Checklists are good, but I have a question: "Why?"

Navy used to do certain maintenance items at certain periodicities because the manufacturer determined that it was "good engineering practice". However it's expensive ("good for the engineer's practice"), and frequently the collateral damage (time, labor, difficulty getting things apart/together, disruption to operations, realignment/recalibration) was more costly than the potential pitfalls of not doing the maintenance.

Later the Navy philosophy shifted to "performance monitoring". Run the equipment, do a bunch of testing, and decide whether something needs maintenance. Usually the decision was to keep on monitoring.

In the case of flushing coolant, draining the fluid introduces air to a system which is supposed to contain fluid. At some point you're going to have to get the air back out. Until the air is all gone you're risking the effects of accelerated corrosion and acidification of the system's piping & debris. You're also disturbing whatever is now harmlessly sitting at the bottom of a piping loop, risking the possibility of breaking it free to go jam another run of piping or grind into the water pump's bearings/seals. And last but not least, you're loosening bolts & drains that (so far) aren't leaking.

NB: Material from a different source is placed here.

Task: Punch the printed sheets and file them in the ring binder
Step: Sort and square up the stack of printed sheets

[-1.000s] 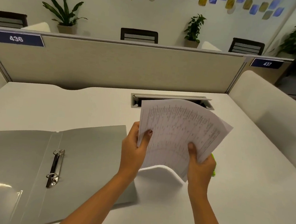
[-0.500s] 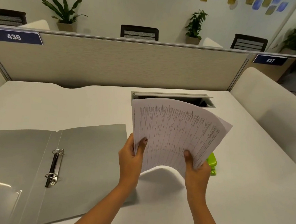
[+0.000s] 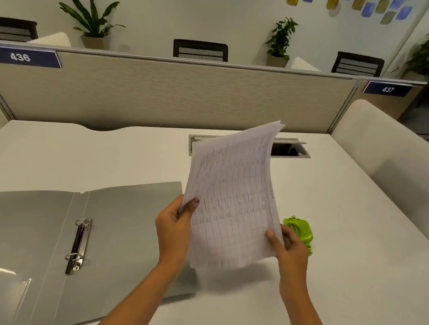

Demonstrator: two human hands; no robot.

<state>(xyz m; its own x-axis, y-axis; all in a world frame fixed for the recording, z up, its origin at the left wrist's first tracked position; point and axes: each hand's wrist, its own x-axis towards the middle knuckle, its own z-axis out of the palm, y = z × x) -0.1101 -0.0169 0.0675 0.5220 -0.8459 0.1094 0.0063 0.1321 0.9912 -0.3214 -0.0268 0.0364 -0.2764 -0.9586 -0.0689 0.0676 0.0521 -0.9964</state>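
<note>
While the left hand and right hand hold the printed sheets up off the table, the step in hand looks like squaring the stack before punching. Each hand pinches a side edge, thumb on the printed face and fingers behind. The sheets are thin, limp white paper with fine tabular print, bowed and tilted, and slightly fanned at the top corner. Next, I judge, the stack needs tapping flush and feeding edge-first into the green plastic hole punch just behind the right hand. The grey ring binder lies open and flat at left, with smooth matte covers and two metal rings that seem closed.
</note>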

Instead of doing maintenance by the calendar or the odometer, what about just keeping the radiator's expansion tank topped off with antifreeze? Or sending a coolant sample for lab analysis, and then doing a feed&bleed (instead of adding air bubbles) as necessary to reduce the concentration of whatever's out of spec?

If deferring maintenance just doesn't feel right, then at least do the maintenance the way the manufacturer intended it to be done: pay an auto mechanic to do it so that that you can help them support their family.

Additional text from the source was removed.